By the late 1950s, the People’s Republic of China (PRC) and Republic of China (ROC) stood as exemplars of success for both “revolutionary” and “conservative” variants of the modern state. However, in 1949 these two regimes had an overlooked yet substantial amount in common in structure and state building agendas. Both were highly militarized Leninist single party states that needed to simultaneously create effective state institutions, dispatch political enemies, establish the prerequisites for the modernization of the economy, and mobilize support in areas where their connections to local society were weak to non-existent.
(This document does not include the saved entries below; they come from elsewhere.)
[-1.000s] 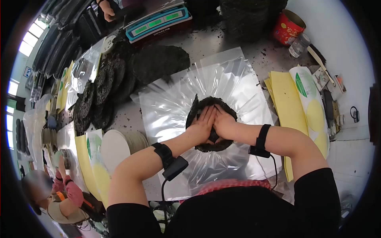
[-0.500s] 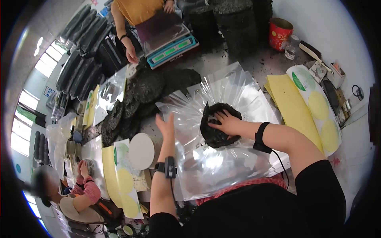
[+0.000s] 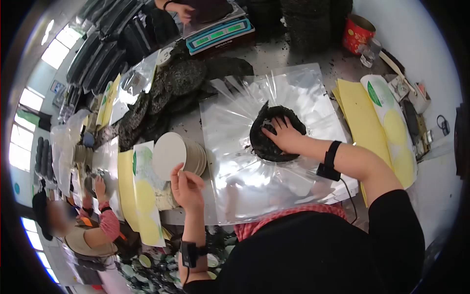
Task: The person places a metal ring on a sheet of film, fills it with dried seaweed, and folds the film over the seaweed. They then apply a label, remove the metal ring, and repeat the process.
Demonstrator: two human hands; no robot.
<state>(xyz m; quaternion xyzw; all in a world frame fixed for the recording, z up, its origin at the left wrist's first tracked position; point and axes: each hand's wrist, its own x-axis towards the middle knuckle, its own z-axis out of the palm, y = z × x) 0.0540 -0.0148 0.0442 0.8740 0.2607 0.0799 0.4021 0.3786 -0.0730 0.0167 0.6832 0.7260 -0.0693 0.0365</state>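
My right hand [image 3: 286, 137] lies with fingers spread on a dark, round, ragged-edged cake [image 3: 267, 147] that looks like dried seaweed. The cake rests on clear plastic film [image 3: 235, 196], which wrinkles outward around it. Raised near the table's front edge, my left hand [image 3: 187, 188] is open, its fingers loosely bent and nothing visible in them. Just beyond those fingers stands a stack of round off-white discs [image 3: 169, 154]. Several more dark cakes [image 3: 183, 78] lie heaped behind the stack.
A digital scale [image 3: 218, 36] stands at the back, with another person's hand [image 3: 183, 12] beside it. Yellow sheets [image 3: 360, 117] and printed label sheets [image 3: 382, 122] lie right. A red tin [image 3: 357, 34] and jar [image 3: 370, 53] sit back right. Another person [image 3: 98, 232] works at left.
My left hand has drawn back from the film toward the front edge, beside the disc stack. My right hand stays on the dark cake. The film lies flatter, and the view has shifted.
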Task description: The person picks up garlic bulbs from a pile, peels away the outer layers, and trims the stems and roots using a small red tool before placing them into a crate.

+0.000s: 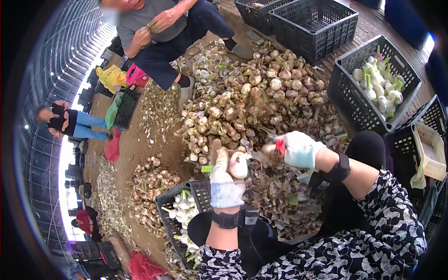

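My left hand (223,175), in a white glove, is wrapped round a garlic bulb (239,165) with a pale, partly peeled surface; a green stem end sticks out on the left of the hand. To its right, my right hand (298,148), also gloved, is closed on a tool with a red part (280,145); the rest of the tool is blurred. Loose brownish skins hang between the two hands. Just beyond them lies a large heap of unpeeled garlic (261,102), and peeled skins (284,200) are piled below my hands.
A black crate (161,201) of white bulbs stands lower left, another crate (343,88) of bulbs at right. Black crates (313,39) stand at the top. A person (158,42) sits across the heap; another (70,119) is farther left. A smaller garlic pile (151,182) lies left.
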Demonstrator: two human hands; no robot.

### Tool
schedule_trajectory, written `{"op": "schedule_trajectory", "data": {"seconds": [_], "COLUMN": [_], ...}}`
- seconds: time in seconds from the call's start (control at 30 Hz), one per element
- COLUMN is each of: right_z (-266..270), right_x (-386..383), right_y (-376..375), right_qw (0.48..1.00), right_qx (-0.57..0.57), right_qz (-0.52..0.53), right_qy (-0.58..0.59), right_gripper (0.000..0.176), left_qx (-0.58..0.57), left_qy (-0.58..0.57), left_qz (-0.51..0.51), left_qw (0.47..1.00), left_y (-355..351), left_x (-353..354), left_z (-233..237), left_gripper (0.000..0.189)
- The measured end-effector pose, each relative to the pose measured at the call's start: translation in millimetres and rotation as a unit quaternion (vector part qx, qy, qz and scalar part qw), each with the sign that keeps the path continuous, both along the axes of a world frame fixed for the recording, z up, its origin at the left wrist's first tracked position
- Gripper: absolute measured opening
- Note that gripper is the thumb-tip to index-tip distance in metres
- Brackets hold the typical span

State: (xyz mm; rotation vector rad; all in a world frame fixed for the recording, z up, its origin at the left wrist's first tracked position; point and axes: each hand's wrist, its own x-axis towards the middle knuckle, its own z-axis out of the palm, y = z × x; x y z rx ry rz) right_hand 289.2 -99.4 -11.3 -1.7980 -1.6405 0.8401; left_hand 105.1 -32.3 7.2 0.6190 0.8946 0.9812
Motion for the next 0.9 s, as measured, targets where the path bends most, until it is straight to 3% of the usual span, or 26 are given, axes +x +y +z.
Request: {"op": "schedule_trajectory", "data": {"seconds": [0.03,0.1,0.17,0.23,0.3,0.37,0.43,0.5,0.53,0.57,0.63,0.67,0.7,0.77,0.8,0.83,0.9], "right_z": [1,-7,3,4,7,8,17,25,19,15,16,4,-7,25,12,8,7], "right_x": [-1,-5,-15,-34,-43,-31,-32,-32,-38,-40,-34,-33,-25,-29,-39,-49,-37], "right_y": [-4,0,3,3,9,7,7,5,19,9,6,17,14,12,8,5,8], "right_qw": [0.995,0.996,0.981,0.975,0.961,0.848,0.846,0.839,0.813,0.973,0.852,0.869,0.809,0.876,0.946,0.971,0.927], "right_qx": [-0.031,0.090,0.138,0.097,-0.035,-0.092,-0.084,-0.070,0.010,0.021,-0.062,-0.014,-0.013,-0.105,0.042,0.136,0.074], "right_qz": [0.019,-0.004,-0.013,-0.026,-0.068,-0.028,-0.037,-0.061,0.021,-0.034,-0.048,-0.098,-0.084,-0.086,-0.049,-0.055,-0.043], "right_qy": [-0.091,0.015,0.138,0.197,0.268,0.522,0.525,0.536,0.582,0.229,0.518,0.486,0.582,0.463,0.318,0.188,0.365], "right_gripper": [0.045,0.051,0.051,0.049,0.044,0.039,0.033,0.022,0.022,0.021,0.023,0.025,0.030,0.035,0.037,0.032,0.024], "left_qx": [0.022,-0.011,-0.005,0.028,0.036,0.039,0.028,0.049,0.084,0.121,0.016,-0.003,-0.022,0.033,0.085,0.104,0.022], "left_qy": [-0.015,-0.024,0.010,0.064,0.061,0.060,0.023,0.056,0.080,0.102,0.048,0.040,0.032,0.060,0.090,0.117,0.095], "left_qz": [-0.003,0.006,0.016,0.004,0.015,0.019,0.036,0.046,0.049,0.052,0.040,0.064,0.088,0.086,0.082,0.066,0.021], "left_qw": [1.000,1.000,1.000,0.998,0.997,0.997,0.999,0.996,0.992,0.986,0.998,0.997,0.995,0.994,0.989,0.985,0.995], "left_y": [1,-1,1,-3,-8,-9,-7,-13,-14,-15,-11,-13,-14,-7,-5,-4,-5], "left_x": [-1,-1,-1,3,8,8,8,14,15,17,12,14,16,14,12,13,6], "left_z": [-1,3,-4,-6,-7,-8,-5,4,2,2,9,18,25,10,-1,-4,1], "left_gripper": [0.027,0.027,0.030,0.034,0.035,0.035,0.035,0.036,0.035,0.034,0.034,0.035,0.035,0.036,0.037,0.040,0.041]}}
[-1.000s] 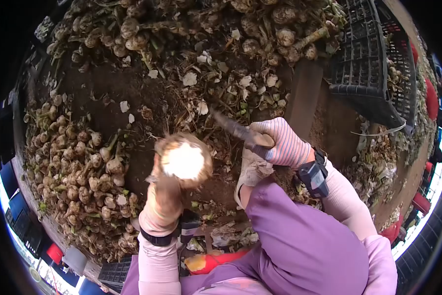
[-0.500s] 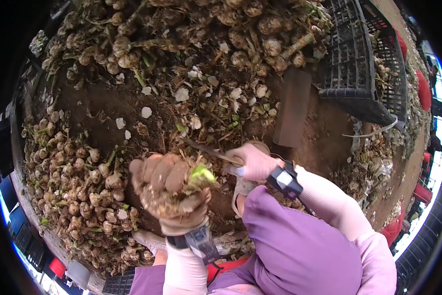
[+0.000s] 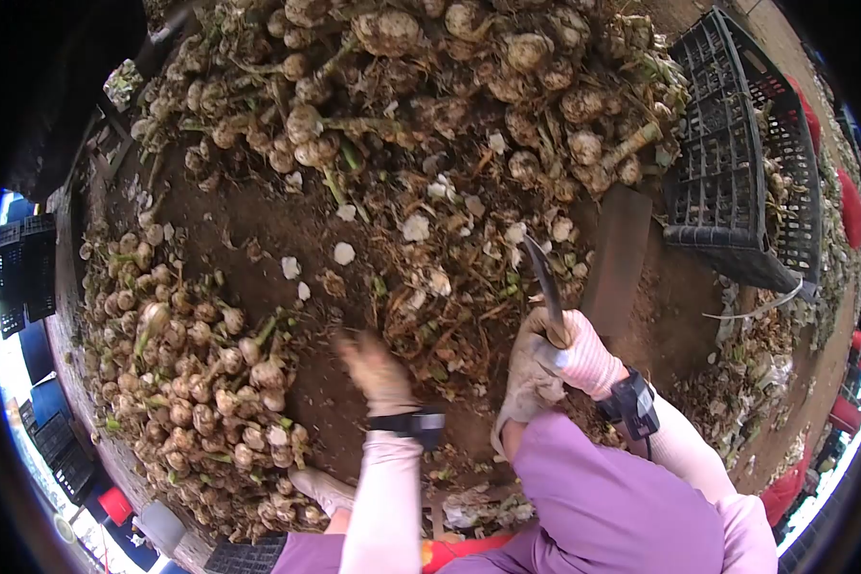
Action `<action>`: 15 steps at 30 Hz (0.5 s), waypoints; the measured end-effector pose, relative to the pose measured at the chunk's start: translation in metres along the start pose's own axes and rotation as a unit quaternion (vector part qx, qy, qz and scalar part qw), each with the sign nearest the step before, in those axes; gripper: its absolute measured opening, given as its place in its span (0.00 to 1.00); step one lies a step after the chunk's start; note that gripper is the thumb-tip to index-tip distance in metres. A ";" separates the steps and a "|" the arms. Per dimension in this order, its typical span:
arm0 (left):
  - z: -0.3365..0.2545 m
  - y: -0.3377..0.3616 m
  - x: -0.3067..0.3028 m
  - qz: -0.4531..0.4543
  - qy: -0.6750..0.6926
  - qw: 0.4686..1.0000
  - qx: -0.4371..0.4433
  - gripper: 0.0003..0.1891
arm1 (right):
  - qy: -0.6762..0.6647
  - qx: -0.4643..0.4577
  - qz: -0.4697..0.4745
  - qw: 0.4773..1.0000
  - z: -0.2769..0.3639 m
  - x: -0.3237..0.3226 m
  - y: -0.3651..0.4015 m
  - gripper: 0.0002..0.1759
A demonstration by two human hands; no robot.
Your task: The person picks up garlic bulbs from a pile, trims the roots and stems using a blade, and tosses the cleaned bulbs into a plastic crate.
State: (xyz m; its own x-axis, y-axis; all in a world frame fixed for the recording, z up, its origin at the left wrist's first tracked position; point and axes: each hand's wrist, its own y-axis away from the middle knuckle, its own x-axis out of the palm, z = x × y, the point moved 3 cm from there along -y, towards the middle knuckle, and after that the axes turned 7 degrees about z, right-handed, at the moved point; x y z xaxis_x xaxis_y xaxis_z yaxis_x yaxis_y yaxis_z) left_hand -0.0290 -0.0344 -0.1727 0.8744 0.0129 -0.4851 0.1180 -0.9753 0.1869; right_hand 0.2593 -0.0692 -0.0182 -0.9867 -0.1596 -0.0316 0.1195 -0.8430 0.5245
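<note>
My right hand point(image 3: 583, 356) is closed around the handle of a knife. The dark, slightly curved knife blade point(image 3: 545, 277) points up and away from me, above the litter. Right beside that hand is my light-coloured shoe point(image 3: 526, 378). My left hand point(image 3: 378, 371) is blurred, its fingers stretched forward with nothing seen in them, over bare soil. To its left lies a heap of trimmed garlic bulbs point(image 3: 196, 383). A pale, blurred garlic bulb point(image 3: 151, 323) shows over that heap's upper part.
Untrimmed garlic with stalks point(image 3: 430, 77) is piled ahead. Cut stalks and skins point(image 3: 440, 277) litter the ground between the heaps. A dark flat board point(image 3: 617, 258) lies to the right, near a tilted black plastic crate point(image 3: 722, 153).
The garlic bunch in my left hand is gone, and that hand has opened. My right hand has moved right with the knife, whose blade now points upward. The view has shifted.
</note>
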 end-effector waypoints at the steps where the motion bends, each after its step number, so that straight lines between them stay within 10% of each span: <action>1: -0.056 0.014 0.026 0.007 0.008 0.999 -0.031 0.36 | -0.003 0.006 -0.001 1.000 0.000 -0.001 0.001 0.04; 3: -0.103 0.030 0.063 0.005 0.215 0.968 -0.127 0.39 | -0.054 -0.011 -0.020 0.998 -0.007 -0.001 0.000 0.04; 5: -0.110 0.035 0.091 0.057 0.127 0.989 -0.043 0.38 | -0.065 -0.006 -0.027 0.997 0.000 -0.005 0.001 0.04; 7: -0.132 0.042 0.100 0.280 0.339 0.866 -0.239 0.38 | -0.067 -0.035 -0.059 0.995 0.009 -0.010 0.002 0.04; 8: -0.138 0.019 0.106 0.236 0.303 0.922 -0.050 0.33 | -0.055 -0.041 -0.078 0.995 0.017 -0.015 0.003 0.04; 10: -0.160 -0.030 0.072 0.194 0.191 0.962 -0.034 0.17 | -0.058 -0.065 -0.096 0.992 0.030 -0.026 0.006 0.06; 12: -0.186 -0.096 0.046 0.101 0.254 0.953 -0.128 0.18 | -0.091 -0.039 -0.117 0.988 0.027 -0.032 0.006 0.08; 13: -0.187 -0.130 0.044 0.103 0.259 0.960 -0.035 0.24 | -0.120 -0.005 -0.127 0.985 0.026 -0.034 0.006 0.08; 15: -0.213 -0.186 0.056 0.137 0.529 0.819 -0.174 0.20 | -0.149 0.005 -0.119 0.982 0.021 -0.029 0.000 0.08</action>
State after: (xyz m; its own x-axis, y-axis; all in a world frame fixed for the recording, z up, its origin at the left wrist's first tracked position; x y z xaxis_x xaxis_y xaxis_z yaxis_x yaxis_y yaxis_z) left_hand 0.0982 0.1945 -0.0528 0.7873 0.1678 0.5934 -0.1853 -0.8534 0.4872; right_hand 0.2856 -0.0533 0.0005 -0.9750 0.2009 0.0955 -0.1185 -0.8325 0.5412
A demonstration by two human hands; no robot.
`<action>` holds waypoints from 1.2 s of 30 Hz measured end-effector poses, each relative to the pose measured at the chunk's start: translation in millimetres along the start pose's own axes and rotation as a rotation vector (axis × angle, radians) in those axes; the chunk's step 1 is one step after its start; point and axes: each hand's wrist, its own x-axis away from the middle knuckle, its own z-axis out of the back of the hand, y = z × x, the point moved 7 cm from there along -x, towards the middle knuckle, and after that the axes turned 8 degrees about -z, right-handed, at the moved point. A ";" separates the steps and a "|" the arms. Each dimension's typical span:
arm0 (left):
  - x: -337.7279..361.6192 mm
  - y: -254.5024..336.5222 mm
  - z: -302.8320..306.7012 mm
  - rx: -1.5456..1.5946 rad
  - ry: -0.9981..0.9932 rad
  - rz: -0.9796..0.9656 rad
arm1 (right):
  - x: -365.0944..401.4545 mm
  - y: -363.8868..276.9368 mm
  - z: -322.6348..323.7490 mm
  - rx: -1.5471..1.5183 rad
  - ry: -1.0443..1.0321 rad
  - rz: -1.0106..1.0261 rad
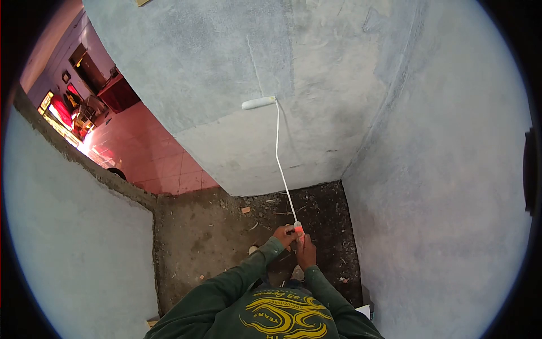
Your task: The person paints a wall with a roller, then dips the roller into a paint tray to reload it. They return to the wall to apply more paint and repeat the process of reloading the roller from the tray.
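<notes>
Both my hands are closed around the orange-and-white handle of a paint roller. My left hand is at the handle's upper end, and my right hand grips it just to the right and lower. A long, thin white rod runs up from the handle to the white roller sleeve, which rests against the wall ahead. Above and left of the sleeve the wall surface is darker grey-blue; below and to the right it is paler.
Grey-blue walls stand on my left and right. The rough dirt floor carries small debris. At the upper left, a doorway opens onto a room with a pink tiled floor and a red-covered table.
</notes>
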 end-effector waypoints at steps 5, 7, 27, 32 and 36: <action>-9.9 35.2 17.1 0.007 0.026 -0.163 | -18.6 -14.1 -9.3 -0.041 0.002 0.050; -15.7 49.3 24.5 0.094 0.008 -0.093 | -26.9 -33.4 -9.1 -0.038 0.009 0.079; -8.3 93.3 -3.4 0.011 0.021 -0.240 | -16.3 -50.1 27.2 -0.122 0.057 0.115; -7.8 39.6 -27.7 -0.125 -0.014 -0.107 | -0.4 7.6 30.6 -0.014 0.081 -0.013; -15.3 28.0 -34.2 -0.023 -0.028 -0.095 | -3.9 10.2 34.9 -0.024 0.069 -0.021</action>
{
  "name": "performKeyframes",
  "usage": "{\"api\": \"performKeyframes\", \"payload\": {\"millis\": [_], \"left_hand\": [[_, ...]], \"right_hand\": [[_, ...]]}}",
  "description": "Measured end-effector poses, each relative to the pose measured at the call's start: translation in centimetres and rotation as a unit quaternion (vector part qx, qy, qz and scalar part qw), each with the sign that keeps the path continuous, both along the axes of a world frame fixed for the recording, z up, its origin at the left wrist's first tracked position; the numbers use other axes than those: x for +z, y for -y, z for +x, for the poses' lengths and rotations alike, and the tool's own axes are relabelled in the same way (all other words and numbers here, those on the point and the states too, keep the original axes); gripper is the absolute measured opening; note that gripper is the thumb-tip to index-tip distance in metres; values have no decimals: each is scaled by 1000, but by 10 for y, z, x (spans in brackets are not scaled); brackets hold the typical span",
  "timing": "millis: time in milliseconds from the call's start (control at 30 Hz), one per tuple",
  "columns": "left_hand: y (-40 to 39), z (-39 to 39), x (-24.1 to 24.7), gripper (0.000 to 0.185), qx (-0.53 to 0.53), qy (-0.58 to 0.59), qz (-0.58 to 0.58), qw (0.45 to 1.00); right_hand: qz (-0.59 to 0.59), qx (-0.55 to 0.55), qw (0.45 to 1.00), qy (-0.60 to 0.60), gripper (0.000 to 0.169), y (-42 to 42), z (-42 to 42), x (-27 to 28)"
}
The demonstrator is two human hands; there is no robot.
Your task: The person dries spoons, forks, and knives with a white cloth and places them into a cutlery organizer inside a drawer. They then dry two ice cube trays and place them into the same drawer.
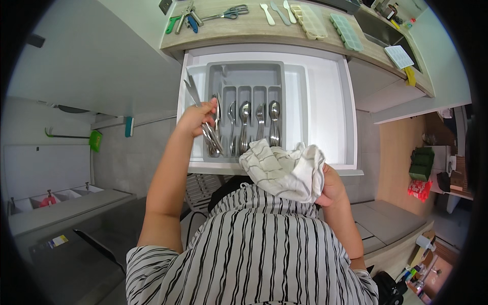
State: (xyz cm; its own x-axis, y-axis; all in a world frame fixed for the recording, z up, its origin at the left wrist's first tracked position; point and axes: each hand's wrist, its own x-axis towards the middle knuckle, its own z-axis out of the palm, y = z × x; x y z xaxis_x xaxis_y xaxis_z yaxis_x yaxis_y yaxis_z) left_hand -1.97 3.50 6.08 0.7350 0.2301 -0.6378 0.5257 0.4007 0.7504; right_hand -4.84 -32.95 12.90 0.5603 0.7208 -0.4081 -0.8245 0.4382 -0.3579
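Observation:
My left hand [199, 117] is closed around a few metal utensils [193, 90], at least one of them a knife or serving piece with a forked tip, over the left side of a grey cutlery tray [283, 76]. Their other ends extend down across the long left compartment, where more metal cutlery lies partly hidden. Forks and spoons fill the narrow slots: a stack of forks [260, 118], spoons [244, 114] and more spoons [274, 114]. A white checked dish towel [282, 167] is bunched in my right hand [331, 185] at the drawer's front edge, covering the tray's lower right corner.
The white drawer [328, 99] is pulled out towards me. On the wooden counter [251, 28] behind it lie scissors [232, 13], can openers or similar tools [187, 19], plastic cutlery [280, 13] and ice cube trays [346, 32]. A sink [381, 28] is at the far right.

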Motion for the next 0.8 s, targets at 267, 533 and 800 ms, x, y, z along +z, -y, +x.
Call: {"api": "performKeyframes", "payload": {"millis": [267,533,800], "left_hand": [[121,-35,73,34,-169,82,-326,927],[171,-47,106,35,-243,98,-199,944],[174,-72,126,41,-185,85,-204,958]], "right_hand": [[-66,-53,991,103,34,-23,67,16],[-159,-5,969,190,24,-54,79,55],[-185,-85,961,187,21,-52,67,57]]}}
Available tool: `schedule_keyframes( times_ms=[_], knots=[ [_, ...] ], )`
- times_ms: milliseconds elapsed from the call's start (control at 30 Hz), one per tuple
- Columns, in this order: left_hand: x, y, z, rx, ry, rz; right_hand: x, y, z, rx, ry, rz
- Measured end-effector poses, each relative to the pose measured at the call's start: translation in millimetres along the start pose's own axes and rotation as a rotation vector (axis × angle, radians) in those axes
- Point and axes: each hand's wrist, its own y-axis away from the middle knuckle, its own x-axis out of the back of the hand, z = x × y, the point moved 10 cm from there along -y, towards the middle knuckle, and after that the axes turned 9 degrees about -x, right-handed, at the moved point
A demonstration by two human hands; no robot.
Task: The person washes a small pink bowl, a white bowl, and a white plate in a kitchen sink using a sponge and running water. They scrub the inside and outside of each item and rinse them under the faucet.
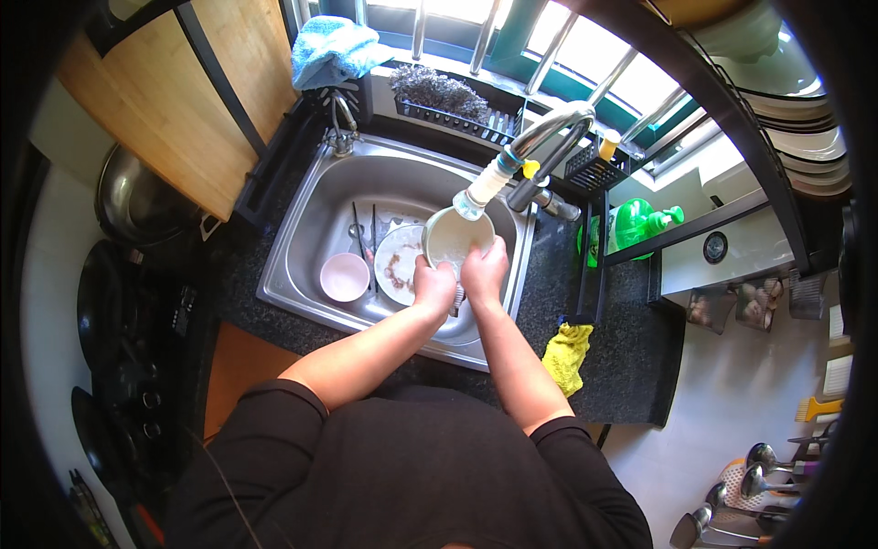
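Observation:
Both my hands hold a white bowl (449, 237) over the right half of a stainless-steel sink (288, 274). My left hand (435, 285) grips its near left side, and my right hand (484, 269) grips its near right side with the thumb over the rim. Right above the bowl hangs the white spray head (482, 189) of a chrome faucet (559, 123). In the basin, a white plate with brown food residue (394, 257) lies partly behind the bowl. Left of it are a small pink bowl (344, 277) and two dark chopsticks (374, 240).
A wire-mesh scourer (439, 92) sits in a black rack behind the sink. Wooden cutting boards (164, 110) stand at left. To the right are a green pump bottle (634, 223), a yellow cloth (568, 357) and a black dish rack (693, 233) with stacked plates above.

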Motion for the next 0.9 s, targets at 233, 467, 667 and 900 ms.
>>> schedule_keyframes(
  times_ms=[233,467,667,900],
  knots=[
    [-3,-3,-8,0.099,0.056,-0.005,-4,4,7,-0.007,-0.134,0.03],
    [5,10,12,0.045,-0.155,0.047,-6,-5,14,-0.111,0.089,-0.041],
    [9,-5,-7,0.057,-0.064,0.066,-26,1,40,-0.224,-0.218,-0.103],
    [7,-3,-30,0.142,-0.085,-0.005,-15,-20,3,0.016,0.217,-0.059]
  ],
)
Juxtaposition of the PRC in Sunan (Southern Jiangsu) with the ROC in Taiwan, illustrates that each relied on a fluctuating mix of bureaucratic and campaign modalities to implement similar policies each deemed essential to state building – the dispatch of enemies of the state, and the implementation of land reform. However, the ways in which campaigns against subversives and for land reform were publicly performed pointed to key differences in each’s core values, how it represented itself, and how it attempted to generate legitimacy. In Sunan campaigns were deployed in a highly public way that erased intermediary organizations between state and society, encouraged violent “high tides”, and required a mobilized public to emotionally merge with the state in excising enemies from the body politic. Conversely, campaigns in Taiwan were implemented and justified in a manner that stressed law, procedure, and gradualist technocracy. These early modalities of policy implementation continued to structure state building and policy implementation long after these early years of regime consolidation.